**Aim of the task**
Each line of the material below must be transcribed exactly.

....

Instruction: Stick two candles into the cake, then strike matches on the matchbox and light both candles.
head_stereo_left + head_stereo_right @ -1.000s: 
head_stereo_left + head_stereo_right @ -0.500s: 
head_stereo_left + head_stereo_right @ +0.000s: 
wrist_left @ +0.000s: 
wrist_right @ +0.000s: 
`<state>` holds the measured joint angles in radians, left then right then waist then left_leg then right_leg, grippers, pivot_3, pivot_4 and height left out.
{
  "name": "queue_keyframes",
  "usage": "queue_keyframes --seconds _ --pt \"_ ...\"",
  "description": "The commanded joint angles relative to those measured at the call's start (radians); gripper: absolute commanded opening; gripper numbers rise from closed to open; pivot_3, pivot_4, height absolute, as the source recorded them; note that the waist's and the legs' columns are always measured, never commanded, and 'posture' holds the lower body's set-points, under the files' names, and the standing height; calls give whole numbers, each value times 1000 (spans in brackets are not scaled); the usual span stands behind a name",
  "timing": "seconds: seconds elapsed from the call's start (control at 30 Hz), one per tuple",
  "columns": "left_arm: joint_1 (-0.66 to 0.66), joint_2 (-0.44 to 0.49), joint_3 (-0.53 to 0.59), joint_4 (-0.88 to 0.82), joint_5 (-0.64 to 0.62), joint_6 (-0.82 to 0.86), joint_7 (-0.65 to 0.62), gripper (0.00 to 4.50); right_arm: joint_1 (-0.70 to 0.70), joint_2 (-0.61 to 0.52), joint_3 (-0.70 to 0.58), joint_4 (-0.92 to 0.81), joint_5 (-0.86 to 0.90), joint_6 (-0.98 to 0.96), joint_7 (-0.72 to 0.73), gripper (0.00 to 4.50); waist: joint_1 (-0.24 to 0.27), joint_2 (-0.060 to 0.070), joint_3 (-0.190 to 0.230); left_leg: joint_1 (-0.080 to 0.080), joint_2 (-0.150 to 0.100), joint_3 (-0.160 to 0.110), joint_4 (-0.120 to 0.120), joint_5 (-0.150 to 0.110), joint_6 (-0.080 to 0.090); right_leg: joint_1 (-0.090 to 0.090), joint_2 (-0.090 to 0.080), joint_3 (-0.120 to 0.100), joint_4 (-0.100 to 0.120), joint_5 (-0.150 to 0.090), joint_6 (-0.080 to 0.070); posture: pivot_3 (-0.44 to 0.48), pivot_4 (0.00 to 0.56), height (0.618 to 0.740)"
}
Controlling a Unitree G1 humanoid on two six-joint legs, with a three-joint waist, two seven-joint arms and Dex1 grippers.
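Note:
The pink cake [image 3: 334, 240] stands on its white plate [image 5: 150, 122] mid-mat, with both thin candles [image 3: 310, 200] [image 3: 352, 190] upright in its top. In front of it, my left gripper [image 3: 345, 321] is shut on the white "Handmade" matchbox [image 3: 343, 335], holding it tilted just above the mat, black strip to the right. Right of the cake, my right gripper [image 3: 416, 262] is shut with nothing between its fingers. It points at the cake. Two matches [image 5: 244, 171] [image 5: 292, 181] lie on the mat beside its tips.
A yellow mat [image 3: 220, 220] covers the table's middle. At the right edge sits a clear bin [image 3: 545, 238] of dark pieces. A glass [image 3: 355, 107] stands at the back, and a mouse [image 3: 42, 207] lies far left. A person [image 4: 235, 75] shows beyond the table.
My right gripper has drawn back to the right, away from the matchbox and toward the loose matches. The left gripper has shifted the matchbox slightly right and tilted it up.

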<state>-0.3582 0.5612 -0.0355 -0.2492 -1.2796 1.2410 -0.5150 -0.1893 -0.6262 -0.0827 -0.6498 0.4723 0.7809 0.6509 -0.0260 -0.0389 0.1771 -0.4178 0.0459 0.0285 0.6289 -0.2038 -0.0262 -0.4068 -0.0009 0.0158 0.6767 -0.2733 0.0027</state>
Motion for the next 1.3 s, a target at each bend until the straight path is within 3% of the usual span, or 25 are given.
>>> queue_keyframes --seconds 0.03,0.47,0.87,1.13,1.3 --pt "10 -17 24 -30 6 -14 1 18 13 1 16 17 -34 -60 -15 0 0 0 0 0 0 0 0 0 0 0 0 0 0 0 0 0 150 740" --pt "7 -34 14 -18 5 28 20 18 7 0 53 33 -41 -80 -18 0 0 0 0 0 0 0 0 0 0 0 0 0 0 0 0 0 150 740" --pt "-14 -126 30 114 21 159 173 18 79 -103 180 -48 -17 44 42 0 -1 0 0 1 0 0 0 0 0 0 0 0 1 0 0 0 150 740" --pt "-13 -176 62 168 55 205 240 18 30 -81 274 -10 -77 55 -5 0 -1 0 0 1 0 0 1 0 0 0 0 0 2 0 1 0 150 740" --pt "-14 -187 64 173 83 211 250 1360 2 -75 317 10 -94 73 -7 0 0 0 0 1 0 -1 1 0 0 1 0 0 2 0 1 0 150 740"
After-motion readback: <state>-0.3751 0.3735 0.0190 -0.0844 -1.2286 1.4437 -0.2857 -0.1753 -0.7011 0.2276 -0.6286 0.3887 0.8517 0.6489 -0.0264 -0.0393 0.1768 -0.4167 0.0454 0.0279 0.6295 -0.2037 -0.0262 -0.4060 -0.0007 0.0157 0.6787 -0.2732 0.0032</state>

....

**Output**
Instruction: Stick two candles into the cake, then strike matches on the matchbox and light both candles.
head_stereo_left + head_stereo_right @ -1.000s: 
head_stereo_left + head_stereo_right @ -0.500s: 
head_stereo_left + head_stereo_right @ +0.000s: 
wrist_left @ +0.000s: 
wrist_right @ +0.000s: 
`<state>` holds the measured joint angles in radians, left then right then waist then left_leg then right_leg, grippers, pivot_3, pivot_4 and height left out.
{
  "name": "queue_keyframes",
  "usage": "queue_keyframes --seconds _ --pt \"_ ...\"",
  "description": "The commanded joint angles relative to those measured at the call's start (radians); gripper: absolute commanded opening; gripper numbers rise from closed to open; pivot_3, pivot_4, height absolute, as the source recorded them; note that the waist's and the legs' columns are always measured, never commanded, and 'posture' holds the lower body's set-points, under the files' names, and the standing height; calls give whole numbers, each value times 1000 (spans in brackets are not scaled); the usual span stands behind a name",
  "timing": "seconds: seconds elapsed from the call's start (control at 30 Hz), one per tuple",
  "columns": "left_arm: joint_1 (-0.66 to 0.66), joint_2 (-0.44 to 0.49), joint_3 (-0.53 to 0.59), joint_4 (-0.88 to 0.82), joint_5 (-0.64 to 0.62), joint_6 (-0.82 to 0.86), joint_7 (-0.65 to 0.62), gripper (0.00 to 4.50); right_arm: joint_1 (-0.70 to 0.70), joint_2 (-0.61 to 0.52), joint_3 (-0.70 to 0.58), joint_4 (-0.92 to 0.81), joint_5 (-0.86 to 0.90), joint_6 (-0.98 to 0.96), joint_7 (-0.72 to 0.73), gripper (0.00 to 4.50); waist: joint_1 (-0.24 to 0.27), joint_2 (-0.060 to 0.070), joint_3 (-0.190 to 0.230); left_leg: joint_1 (-0.080 to 0.080), joint_2 (-0.150 to 0.100), joint_3 (-0.160 to 0.110), joint_4 (-0.120 to 0.120), joint_5 (-0.150 to 0.110), joint_6 (-0.080 to 0.090); right_leg: joint_1 (-0.090 to 0.090), joint_2 (-0.090 to 0.080), joint_3 (-0.120 to 0.100), joint_4 (-0.100 to 0.120), joint_5 (-0.150 to 0.090), joint_6 (-0.080 to 0.070); posture: pivot_3 (-0.44 to 0.48), pivot_4 (0.00 to 0.56), height (0.618 to 0.740)"
}
Controlling a Unitree G1 humanoid on two six-joint legs, with a three-joint waist, two seven-joint arms and Dex1 grippers.
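Note:
The pink cake [image 3: 334, 240] stands on its white plate [image 5: 150, 122] mid-mat, with both thin candles [image 3: 310, 200] [image 3: 352, 190] upright in its top. In front of it, my left gripper [image 3: 345, 321] is shut on the white "Handmade" matchbox [image 3: 343, 335], holding it tilted just above the mat, black strip to the right. Right of the cake, my right gripper [image 3: 416, 262] is shut with nothing between its fingers. It points at the cake. Two matches [image 5: 244, 171] [image 5: 292, 181] lie on the mat beside its tips.
A yellow mat [image 3: 220, 220] covers the table's middle. At the right edge sits a clear bin [image 3: 545, 238] of dark pieces. A glass [image 3: 355, 107] stands at the back, and a mouse [image 3: 42, 207] lies far left. A person [image 4: 235, 75] shows beyond the table.
My right gripper has drawn back to the right, away from the matchbox and toward the loose matches. The left gripper has shifted the matchbox slightly right and tilted it up.
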
<state>-0.3582 0.5612 -0.0355 -0.2492 -1.2796 1.2410 -0.5150 -0.1893 -0.6262 -0.0827 -0.6498 0.4723 0.7809 0.6509 -0.0260 -0.0389 0.1771 -0.4178 0.0459 0.0285 0.6289 -0.2038 -0.0262 -0.4068 -0.0009 0.0158 0.6767 -0.2733 0.0027</state>
Motion for the next 1.3 s, a target at each bend until the straight path is within 3% of the usual span, or 25 are given.
>>> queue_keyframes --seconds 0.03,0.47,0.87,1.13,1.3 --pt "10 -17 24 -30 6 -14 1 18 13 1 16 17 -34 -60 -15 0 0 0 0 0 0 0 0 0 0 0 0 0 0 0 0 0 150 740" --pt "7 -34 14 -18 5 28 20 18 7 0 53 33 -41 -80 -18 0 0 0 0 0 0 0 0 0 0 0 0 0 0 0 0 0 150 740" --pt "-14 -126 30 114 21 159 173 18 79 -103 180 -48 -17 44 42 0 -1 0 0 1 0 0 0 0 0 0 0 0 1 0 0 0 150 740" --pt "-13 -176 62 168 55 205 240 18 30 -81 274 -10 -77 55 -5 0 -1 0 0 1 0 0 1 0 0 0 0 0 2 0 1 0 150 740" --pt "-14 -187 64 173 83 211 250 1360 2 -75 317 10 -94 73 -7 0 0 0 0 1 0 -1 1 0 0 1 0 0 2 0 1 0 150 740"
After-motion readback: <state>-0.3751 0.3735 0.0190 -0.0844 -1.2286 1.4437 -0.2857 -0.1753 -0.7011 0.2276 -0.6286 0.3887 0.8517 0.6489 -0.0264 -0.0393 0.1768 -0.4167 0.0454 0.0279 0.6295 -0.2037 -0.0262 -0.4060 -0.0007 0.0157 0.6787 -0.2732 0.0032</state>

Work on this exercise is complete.